PROBLEM DESCRIPTION: Beneath this line are the data; copy exactly the part of them that opens with the line containing "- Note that" and closes with the line containing "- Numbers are", and only that part.

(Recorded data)

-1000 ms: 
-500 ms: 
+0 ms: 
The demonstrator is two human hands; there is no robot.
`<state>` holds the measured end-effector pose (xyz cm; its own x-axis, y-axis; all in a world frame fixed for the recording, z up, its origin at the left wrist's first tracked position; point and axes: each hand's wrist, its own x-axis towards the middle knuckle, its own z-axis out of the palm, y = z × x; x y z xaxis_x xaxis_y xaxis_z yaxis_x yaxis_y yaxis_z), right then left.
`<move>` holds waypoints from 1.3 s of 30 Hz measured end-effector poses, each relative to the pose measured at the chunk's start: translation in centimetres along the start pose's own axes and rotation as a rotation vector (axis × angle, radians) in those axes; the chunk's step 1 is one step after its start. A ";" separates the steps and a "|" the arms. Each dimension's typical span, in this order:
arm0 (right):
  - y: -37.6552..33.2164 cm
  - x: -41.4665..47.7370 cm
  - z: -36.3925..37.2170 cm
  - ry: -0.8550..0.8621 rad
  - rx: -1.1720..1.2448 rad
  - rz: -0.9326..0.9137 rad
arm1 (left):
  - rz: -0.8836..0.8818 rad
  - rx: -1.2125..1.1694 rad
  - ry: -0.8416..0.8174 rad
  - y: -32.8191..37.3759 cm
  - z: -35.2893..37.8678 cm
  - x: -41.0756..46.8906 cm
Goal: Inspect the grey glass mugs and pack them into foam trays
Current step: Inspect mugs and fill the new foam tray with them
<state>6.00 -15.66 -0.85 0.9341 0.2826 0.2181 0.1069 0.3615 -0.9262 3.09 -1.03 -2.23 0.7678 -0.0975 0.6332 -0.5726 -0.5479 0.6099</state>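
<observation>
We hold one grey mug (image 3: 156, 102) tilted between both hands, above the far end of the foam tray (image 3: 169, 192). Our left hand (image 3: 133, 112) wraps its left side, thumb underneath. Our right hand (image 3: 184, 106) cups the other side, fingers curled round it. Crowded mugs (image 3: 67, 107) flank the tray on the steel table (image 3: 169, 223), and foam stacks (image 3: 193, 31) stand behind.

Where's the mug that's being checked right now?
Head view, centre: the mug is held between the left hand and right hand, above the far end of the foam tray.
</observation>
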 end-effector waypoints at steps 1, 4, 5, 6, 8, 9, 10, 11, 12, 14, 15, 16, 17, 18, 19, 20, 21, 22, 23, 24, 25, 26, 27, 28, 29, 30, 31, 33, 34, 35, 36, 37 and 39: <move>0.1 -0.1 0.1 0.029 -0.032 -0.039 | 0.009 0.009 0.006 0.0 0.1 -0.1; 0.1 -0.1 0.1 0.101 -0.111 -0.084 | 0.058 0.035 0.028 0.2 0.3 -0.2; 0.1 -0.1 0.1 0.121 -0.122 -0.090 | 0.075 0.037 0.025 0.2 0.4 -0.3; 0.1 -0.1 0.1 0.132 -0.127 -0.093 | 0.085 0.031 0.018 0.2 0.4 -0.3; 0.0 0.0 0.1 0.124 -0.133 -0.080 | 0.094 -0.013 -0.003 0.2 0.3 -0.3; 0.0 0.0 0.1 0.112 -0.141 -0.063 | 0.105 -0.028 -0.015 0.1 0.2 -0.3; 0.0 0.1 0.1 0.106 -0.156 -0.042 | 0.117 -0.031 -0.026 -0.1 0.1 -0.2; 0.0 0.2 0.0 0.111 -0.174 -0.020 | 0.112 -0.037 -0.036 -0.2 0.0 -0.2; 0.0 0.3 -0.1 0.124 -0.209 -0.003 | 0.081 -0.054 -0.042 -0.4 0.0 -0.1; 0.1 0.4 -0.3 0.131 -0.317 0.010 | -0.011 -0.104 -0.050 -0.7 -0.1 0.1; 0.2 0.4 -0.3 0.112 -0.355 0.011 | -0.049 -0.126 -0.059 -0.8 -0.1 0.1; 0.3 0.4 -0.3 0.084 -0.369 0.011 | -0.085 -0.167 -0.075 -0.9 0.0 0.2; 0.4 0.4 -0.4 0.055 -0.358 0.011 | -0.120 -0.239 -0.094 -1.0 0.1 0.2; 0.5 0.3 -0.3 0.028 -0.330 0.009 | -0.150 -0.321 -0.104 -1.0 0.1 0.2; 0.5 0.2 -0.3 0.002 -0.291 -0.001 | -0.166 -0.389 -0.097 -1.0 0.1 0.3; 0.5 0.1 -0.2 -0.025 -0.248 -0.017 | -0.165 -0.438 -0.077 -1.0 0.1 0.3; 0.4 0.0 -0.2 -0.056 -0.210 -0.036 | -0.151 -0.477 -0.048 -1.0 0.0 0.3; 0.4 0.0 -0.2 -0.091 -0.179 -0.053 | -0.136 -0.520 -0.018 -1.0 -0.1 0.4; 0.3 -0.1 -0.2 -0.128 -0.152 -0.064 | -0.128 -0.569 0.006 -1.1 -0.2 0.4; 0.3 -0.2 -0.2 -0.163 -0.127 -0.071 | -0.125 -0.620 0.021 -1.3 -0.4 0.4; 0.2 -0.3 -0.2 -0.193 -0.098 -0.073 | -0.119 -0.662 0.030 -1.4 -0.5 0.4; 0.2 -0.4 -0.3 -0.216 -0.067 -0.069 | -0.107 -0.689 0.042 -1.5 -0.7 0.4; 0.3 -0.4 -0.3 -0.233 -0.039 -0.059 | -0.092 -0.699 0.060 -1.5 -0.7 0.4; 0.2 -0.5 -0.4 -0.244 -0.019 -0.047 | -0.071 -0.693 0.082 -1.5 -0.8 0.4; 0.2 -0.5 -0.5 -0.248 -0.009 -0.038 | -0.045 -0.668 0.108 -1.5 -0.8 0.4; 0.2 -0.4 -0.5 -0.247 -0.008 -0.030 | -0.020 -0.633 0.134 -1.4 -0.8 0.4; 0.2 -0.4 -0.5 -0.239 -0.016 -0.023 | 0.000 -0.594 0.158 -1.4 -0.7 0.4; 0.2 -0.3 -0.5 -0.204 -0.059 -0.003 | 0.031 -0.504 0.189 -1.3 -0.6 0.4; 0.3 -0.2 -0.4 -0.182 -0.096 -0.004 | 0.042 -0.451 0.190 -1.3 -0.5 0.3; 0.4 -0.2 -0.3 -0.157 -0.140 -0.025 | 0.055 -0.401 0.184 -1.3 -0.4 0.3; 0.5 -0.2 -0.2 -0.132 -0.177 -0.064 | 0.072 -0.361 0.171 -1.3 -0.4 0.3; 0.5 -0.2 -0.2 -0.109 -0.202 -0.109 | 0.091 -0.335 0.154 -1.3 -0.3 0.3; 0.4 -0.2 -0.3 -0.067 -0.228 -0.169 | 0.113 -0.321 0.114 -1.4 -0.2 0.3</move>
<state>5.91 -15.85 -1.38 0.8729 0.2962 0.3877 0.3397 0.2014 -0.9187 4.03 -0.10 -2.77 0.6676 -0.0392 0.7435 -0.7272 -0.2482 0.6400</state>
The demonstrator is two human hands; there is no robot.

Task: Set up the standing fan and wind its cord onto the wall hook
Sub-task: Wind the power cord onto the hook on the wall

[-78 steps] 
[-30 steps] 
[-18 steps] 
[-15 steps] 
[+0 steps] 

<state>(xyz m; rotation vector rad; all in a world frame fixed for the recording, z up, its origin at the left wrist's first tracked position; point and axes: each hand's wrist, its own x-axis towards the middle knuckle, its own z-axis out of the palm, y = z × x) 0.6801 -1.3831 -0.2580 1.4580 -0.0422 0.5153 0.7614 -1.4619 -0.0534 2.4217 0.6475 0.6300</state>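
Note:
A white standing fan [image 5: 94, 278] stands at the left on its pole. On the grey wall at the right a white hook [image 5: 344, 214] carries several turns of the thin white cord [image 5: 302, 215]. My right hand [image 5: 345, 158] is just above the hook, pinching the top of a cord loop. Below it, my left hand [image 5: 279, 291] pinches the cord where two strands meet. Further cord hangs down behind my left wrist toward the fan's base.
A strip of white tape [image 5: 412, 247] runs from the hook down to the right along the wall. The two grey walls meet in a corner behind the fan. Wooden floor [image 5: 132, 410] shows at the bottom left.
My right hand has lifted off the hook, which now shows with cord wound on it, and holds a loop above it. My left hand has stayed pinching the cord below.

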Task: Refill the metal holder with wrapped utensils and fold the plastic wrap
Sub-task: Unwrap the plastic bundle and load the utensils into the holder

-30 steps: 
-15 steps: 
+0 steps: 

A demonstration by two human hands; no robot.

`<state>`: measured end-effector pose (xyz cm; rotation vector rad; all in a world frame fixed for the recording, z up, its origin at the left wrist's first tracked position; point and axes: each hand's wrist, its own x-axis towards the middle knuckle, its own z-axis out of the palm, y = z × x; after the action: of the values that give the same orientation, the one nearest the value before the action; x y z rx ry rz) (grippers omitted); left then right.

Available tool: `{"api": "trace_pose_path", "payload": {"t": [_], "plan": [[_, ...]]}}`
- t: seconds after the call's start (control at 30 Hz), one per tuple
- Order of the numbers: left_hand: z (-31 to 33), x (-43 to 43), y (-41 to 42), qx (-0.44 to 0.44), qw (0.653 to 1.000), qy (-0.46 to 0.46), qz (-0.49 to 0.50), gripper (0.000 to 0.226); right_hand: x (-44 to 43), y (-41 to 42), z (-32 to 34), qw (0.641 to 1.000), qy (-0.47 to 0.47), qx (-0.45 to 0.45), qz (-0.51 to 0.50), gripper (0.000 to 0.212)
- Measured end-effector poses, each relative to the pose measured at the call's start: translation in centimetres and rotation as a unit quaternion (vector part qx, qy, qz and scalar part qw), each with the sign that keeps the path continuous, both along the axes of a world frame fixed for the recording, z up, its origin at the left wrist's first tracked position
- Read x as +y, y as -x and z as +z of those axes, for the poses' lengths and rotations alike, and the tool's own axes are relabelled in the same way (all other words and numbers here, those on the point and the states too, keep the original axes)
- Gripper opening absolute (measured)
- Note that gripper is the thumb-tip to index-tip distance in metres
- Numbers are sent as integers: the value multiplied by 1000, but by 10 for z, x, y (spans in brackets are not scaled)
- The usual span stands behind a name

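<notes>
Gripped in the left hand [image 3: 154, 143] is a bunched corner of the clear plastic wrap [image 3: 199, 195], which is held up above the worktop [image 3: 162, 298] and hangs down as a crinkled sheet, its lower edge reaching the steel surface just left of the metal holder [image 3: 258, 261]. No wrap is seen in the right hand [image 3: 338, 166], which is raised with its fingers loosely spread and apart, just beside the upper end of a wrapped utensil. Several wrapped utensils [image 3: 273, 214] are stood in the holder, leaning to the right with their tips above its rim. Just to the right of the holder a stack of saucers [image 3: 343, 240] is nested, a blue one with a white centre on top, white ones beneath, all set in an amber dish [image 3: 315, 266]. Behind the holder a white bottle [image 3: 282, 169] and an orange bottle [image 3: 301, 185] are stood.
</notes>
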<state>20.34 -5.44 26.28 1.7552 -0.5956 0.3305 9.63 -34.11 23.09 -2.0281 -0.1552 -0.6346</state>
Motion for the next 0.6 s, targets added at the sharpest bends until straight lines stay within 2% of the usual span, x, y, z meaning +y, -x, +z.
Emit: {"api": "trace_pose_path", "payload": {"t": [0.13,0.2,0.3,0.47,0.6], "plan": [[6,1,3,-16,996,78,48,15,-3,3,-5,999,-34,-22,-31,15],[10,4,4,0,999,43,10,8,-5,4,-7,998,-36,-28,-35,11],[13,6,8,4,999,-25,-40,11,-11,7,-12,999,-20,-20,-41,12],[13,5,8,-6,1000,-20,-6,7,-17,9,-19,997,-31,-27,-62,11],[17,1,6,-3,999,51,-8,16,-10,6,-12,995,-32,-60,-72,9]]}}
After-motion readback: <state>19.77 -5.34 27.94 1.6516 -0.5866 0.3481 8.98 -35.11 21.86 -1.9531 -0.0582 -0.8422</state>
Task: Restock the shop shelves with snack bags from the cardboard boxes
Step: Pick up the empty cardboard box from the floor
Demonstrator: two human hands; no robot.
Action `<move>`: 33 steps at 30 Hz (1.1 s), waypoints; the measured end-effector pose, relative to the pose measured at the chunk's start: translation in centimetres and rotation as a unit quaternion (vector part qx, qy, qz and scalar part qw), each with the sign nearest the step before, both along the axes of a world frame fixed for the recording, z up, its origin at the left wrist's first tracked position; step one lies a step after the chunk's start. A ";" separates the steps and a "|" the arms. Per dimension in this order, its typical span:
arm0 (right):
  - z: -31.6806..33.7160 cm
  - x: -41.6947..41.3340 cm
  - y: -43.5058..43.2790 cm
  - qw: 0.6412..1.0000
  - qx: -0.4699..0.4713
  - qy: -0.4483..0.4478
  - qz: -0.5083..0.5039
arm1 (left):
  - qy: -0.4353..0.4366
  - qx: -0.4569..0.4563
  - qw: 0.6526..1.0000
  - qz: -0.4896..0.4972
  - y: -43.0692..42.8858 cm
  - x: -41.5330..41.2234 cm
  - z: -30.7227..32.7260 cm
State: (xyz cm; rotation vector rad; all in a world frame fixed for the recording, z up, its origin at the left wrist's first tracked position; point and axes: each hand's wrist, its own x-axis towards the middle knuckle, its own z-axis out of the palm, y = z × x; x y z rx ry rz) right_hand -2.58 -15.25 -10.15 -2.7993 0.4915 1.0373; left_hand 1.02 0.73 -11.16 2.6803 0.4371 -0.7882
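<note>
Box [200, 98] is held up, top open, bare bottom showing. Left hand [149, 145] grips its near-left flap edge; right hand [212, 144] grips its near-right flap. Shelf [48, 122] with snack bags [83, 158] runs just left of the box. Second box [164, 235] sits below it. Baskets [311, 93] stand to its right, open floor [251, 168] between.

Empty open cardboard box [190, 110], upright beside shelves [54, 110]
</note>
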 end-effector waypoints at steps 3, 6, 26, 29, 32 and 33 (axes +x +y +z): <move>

FINISHED TASK:
- Note that gripper is the thumb-tip to index-tip distance in metres
- Numbers are sent as integers: the value multiplied by 1000, but by 10 for z, x, y (spans in brackets are not scaled)

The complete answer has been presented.